PLEVPs hydrogel alleviates psoriasis by modulating the IL-17 signaling pathway. PLEVPs are secreted or self-assembled from multivesicular bodies (MVBs) within P. frutescens leaf cells (①), delivering bioactive molecules including nucleic acids and proteins, with pab-miR396a-5p specially identified (②) and can be internalized by keratinocytes after topical application (③). Psoriasis progression is characterized by increased Th17 cell activation and IL-17 secretion, leading to keratinocyte hyperproliferation, inflammation, and apoptosis. The application of PLEVPs hydrogel leads to therapeutic effects of reducing reactive oxygen species (ROS), promoting apoptosis via caspase-3 activation, and increasing Treg (Foxp3⁺) cell activity. The pab-miR396a-5p delivered by PLEVPs targets HSP90, down-regulating the IL-17 signaling pathway and subsequently reducing pro-inflammatory cytokines (IL-17, TNF-α, and IL-6), inhibiting keratinocyte hyperproliferation and alleviating psoriasis symptoms.

Results

PLEVPs exhibit potent antioxidant and anti-inflammatory effects in HaCaT cell models

To identify EVPs with potential therapeutic efficacy in psoriasis treatment, we selected 10 medicinal plants based on their documented anti-inflammatory and antioxidant properties in the literature, as well as their frequent use in TCM formulations for treating inflammatory conditions [33]. Combining the process of differential centrifugation and sucrose density gradient ultracentrifugation, we successfully isolated EVPs from each plant (Fig. 2A), with their suspensions shown in Fig. S1. Transmission electron microscopy (TEM) confirmed their characteristic cup-shaped morphology, and nanoparticle tracking analysis (NTA) indicated their particle sizes ranging from 130 to 200 nm, consistent with previous studies on plant-derived EVPs (Fig. 2B).

Fig. 2.

Extracellular vesicle-like particles (EVPs) from 10 different medicinal plants are successfully prepared and PLEVPs excel in reducing ROS and inflammatory cytokine levels in HaCaT cells. (A) Schematic of the preparation process, including grinding, centrifugation, ultracentrifugation, and sucrose gradient separation to obtain EVPs from different plants. (B) Particle size distribution and morphological images of 10 different plant-derived EVPs analyzed by NTA and TEM, respectively. (C) Effects of plant-derived EVPs on HaCaT cell viability, ROS production, and inflammatory cytokine secretion (IL-6 and IL-1β). Flow cytometry analysis was used to assess intracellular ROS levels. The corresponding plant sources are as follows: (I) P. frutescens Britt, (II) Panax ginseng C. A. Mey, (III) Zingiber officinale Roscoe, (IV) Coptis chinensis Franch., (V) Panax notoginseng F. H. Chen, (VI) Angelica sinensis Diels, (VII) Agastache rugosa Kuntze, (VIII) Mentha haplocalyx Briq, (IX) Astragalus membranaceus Bunge, and (X) Curcuma longa L. Data are presented as mean ± SD. Statistical analysis was performed using one-way ANOVA, with ***P < 0.001 indicating statistical significance. ns, no significance.

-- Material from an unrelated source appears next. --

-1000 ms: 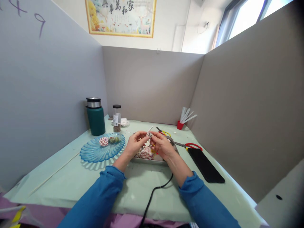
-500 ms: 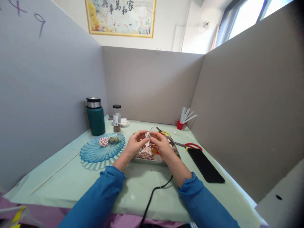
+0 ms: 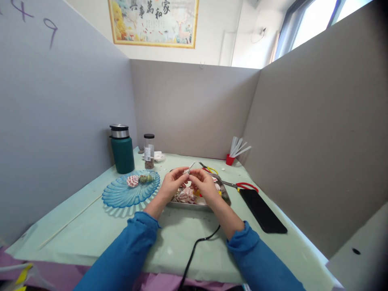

To ensure the safety of these EVPs, we evaluated their cytotoxicity in HaCaT cells. As shown in Fig. 2C, all EVPs exhibited no significant cytotoxic effects, indicating their biocompatibility for further biological testing. We next evaluated the antioxidant and anti-inflammatory activities of these EVPs using IL-6-stimulated HaCaT cells as an in vitro inflammation model [34]. After treatment with them, ROS levels and inflammatory cytokine secretion in cell supernatants were determined. Among the 10 tested EVPs, PLEVPs notably reduced the ROS levels (Fig. S2) and pro-inflammatory cytokines, such as IL-6 and IL-1β, compared to the model group (Fig. 2C) and other EVPs, indicating superior antioxidant and anti-inflammatory effects. Thus, this initial screening suggests that PLEVPs have superior bioactive properties compared to the other EVPs, making them a promising candidate for further investigation in treating inflammatory skin diseases of psoriasis.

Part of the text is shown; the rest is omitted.